Este domingo 31 de diciembre, en el último rezo del Ángelus el Papa Francisco presidió el rezo del Ángelus, precisamente el mismo día en el que se cumple el primer aniversario de la muerte del Papa Benedicto XVI.

Tras el rezo del Ángelus y después de hablar de la situación de los conflictos del mundo, el Papa hizo una breve mención al Pontífice alemán: “Hace un año el Papa concluía su camino terreno tras haber servido con amor y sabiduría a la Iglesia. Sentimos tanto cariño, gratitud y admiración. Que desde el Cielo nos bendiga y nos acompañe”. Y pidió a los fieles presentes en la Plaza de San Pedro un aplauso para Benedicto XVI.

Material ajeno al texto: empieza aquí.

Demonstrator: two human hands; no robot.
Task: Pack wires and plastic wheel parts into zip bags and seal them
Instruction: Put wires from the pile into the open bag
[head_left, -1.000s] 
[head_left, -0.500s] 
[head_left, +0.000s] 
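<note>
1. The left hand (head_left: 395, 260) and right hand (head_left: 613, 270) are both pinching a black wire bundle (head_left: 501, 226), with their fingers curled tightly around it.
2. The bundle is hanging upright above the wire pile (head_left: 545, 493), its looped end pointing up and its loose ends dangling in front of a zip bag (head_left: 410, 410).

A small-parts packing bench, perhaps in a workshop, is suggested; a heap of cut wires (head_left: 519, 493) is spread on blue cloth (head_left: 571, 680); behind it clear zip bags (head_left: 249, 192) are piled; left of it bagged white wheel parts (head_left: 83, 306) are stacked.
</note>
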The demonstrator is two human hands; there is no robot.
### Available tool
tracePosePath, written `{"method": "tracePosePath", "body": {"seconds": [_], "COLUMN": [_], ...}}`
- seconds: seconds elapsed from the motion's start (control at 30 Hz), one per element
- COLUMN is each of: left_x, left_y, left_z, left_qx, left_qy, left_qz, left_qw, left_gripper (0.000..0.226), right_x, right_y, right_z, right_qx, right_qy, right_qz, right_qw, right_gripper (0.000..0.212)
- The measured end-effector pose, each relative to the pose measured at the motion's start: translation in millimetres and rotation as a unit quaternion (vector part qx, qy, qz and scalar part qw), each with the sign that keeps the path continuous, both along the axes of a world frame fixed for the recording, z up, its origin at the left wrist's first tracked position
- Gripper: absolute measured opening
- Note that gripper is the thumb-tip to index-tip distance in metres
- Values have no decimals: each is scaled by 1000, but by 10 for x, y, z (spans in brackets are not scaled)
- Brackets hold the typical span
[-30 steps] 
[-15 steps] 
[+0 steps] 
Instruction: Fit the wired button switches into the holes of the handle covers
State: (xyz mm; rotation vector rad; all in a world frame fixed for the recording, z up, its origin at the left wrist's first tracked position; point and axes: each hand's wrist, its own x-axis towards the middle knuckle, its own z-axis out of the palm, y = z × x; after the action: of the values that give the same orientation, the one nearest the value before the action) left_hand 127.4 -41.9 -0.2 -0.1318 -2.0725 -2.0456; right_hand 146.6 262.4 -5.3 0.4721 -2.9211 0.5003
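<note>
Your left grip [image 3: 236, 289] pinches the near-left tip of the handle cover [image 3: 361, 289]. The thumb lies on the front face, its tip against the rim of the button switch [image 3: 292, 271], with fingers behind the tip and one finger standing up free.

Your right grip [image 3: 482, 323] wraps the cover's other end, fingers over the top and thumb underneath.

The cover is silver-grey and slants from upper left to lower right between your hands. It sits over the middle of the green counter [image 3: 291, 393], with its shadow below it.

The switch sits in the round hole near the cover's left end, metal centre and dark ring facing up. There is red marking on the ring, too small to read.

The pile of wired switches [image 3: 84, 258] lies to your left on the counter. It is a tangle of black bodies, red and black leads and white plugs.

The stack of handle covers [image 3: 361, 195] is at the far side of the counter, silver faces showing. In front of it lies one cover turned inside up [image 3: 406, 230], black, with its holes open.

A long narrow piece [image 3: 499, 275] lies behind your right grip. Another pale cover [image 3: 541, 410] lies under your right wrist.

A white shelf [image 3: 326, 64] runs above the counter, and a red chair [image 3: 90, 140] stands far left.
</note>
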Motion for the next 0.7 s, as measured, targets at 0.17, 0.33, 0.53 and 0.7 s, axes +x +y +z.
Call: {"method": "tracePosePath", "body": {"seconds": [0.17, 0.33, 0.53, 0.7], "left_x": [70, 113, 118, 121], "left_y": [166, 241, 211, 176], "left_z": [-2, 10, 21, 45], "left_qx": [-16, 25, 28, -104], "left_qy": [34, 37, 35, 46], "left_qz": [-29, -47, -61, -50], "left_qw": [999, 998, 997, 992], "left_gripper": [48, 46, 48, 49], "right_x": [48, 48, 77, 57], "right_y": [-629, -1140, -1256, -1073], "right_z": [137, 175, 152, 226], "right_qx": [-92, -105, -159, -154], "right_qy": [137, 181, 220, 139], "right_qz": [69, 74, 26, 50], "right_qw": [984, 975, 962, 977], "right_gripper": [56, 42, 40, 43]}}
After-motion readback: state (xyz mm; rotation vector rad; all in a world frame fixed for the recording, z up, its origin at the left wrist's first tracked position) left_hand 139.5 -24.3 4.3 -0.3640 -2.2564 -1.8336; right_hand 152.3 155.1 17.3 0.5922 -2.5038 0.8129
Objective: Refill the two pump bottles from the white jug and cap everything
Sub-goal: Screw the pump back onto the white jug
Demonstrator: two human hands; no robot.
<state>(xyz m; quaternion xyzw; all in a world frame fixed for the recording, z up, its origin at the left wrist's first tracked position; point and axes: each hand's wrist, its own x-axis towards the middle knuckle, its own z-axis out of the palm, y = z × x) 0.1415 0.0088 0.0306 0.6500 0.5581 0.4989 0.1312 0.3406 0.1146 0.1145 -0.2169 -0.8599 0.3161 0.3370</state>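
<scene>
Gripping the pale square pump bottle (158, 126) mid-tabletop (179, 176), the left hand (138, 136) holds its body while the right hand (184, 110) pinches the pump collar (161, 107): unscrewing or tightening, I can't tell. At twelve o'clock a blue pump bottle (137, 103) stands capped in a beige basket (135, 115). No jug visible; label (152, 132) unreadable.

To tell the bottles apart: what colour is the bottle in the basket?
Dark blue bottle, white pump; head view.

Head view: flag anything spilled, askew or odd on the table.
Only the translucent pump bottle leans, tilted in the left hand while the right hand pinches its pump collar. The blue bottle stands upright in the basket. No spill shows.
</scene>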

Francisco no ha celebrado una misa pública en sufragio por Benedicto XVI en este primer aniversario de su muerte, como sí había sido costumbre en sus antecesores. Así lo  hizo el Papa alemán el primer año de la muerte de San Juan Pablo II, o el propio Pontífice polaco en esa misma fecha tras la muerte de Juan Pablo I.

A las 8 de la mañana, en el altar principal de la basílica de San Pedro, ha sido monseñor Georg Gänswein, el que fuera fiel secretario de Benedicto XVI, el que tras volver a Italia desde Alemania, ha celebrado la misa en sufragio por Ratzinger.

El arzobispo Gänswein se encontraba de regreso en Roma invitado a participar en unas conferencias que se han celebrado el 30 y 31 de diciembre en el Campo Santo Teutónico del Vaticano para hablar del legado de Benedicto XVI.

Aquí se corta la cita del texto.